[Records shown]

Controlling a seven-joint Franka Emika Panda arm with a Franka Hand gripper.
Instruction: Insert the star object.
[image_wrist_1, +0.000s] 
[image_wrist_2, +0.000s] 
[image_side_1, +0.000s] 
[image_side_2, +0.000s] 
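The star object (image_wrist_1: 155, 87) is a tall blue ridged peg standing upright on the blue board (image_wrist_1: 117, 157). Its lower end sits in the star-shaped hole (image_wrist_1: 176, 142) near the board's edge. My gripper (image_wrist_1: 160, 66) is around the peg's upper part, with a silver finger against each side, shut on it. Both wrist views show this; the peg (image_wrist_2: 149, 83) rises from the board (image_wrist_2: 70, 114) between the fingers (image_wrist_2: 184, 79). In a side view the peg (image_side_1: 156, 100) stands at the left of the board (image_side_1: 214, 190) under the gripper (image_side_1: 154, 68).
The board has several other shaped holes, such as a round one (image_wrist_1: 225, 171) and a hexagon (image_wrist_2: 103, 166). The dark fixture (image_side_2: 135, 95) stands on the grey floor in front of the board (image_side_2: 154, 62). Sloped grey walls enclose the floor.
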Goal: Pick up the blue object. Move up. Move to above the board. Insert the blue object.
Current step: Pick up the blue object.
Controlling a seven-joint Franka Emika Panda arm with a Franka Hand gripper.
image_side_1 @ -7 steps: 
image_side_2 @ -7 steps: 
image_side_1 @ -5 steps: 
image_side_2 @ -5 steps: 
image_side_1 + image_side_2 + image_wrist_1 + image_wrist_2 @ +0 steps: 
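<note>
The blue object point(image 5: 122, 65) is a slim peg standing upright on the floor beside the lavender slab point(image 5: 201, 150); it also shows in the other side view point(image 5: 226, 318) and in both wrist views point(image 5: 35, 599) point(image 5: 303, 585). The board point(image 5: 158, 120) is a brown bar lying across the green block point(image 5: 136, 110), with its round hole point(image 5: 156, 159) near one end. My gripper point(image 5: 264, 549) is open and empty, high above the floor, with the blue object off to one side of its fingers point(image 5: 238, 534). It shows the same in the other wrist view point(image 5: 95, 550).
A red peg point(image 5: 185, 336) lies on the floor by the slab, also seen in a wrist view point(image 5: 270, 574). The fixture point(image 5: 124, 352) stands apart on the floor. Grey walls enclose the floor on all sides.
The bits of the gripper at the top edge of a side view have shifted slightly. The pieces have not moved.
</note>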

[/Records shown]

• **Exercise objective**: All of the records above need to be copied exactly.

• **Solution**:
Controlling a seven-joint Franka Emika Panda arm with a Franka Hand gripper.
Instruction: Insert the star object.
[image_wrist_1, +0.000s] 
[image_wrist_2, +0.000s] 
[image_side_1, +0.000s] 
[image_side_2, +0.000s] 
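The star object (image_wrist_1: 155, 87) is a tall blue ridged peg standing upright on the blue board (image_wrist_1: 117, 157). Its lower end sits in the star-shaped hole (image_wrist_1: 176, 142) near the board's edge. My gripper (image_wrist_1: 160, 66) is around the peg's upper part, with a silver finger against each side, shut on it. Both wrist views show this; the peg (image_wrist_2: 149, 83) rises from the board (image_wrist_2: 70, 114) between the fingers (image_wrist_2: 184, 79). In a side view the peg (image_side_1: 156, 100) stands at the left of the board (image_side_1: 214, 190) under the gripper (image_side_1: 154, 68).
The board has several other shaped holes, such as a round one (image_wrist_1: 225, 171) and a hexagon (image_wrist_2: 103, 166). The dark fixture (image_side_2: 135, 95) stands on the grey floor in front of the board (image_side_2: 154, 62). Sloped grey walls enclose the floor.
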Goal: Pick up the blue object. Move up. Move to above the board. Insert the blue object.
Current step: Pick up the blue object.
Controlling a seven-joint Franka Emika Panda arm with a Franka Hand gripper.
image_side_1 @ -7 steps: 
image_side_2 @ -7 steps: 
image_side_1 @ -5 steps: 
image_side_2 @ -5 steps: 
image_side_1 + image_side_2 + image_wrist_1 + image_wrist_2 @ +0 steps: 
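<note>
The blue object point(image 5: 122, 65) is a slim peg standing upright on the floor beside the lavender slab point(image 5: 201, 150); it also shows in the other side view point(image 5: 226, 318) and in both wrist views point(image 5: 35, 599) point(image 5: 303, 585). The board point(image 5: 158, 120) is a brown bar lying across the green block point(image 5: 136, 110), with its round hole point(image 5: 156, 159) near one end. My gripper point(image 5: 264, 549) is open and empty, high above the floor, with the blue object off to one side of its fingers point(image 5: 238, 534). It shows the same in the other wrist view point(image 5: 95, 550).
A red peg point(image 5: 185, 336) lies on the floor by the slab, also seen in a wrist view point(image 5: 270, 574). The fixture point(image 5: 124, 352) stands apart on the floor. Grey walls enclose the floor on all sides.
The bits of the gripper at the top edge of a side view have shifted slightly. The pieces have not moved.
</note>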

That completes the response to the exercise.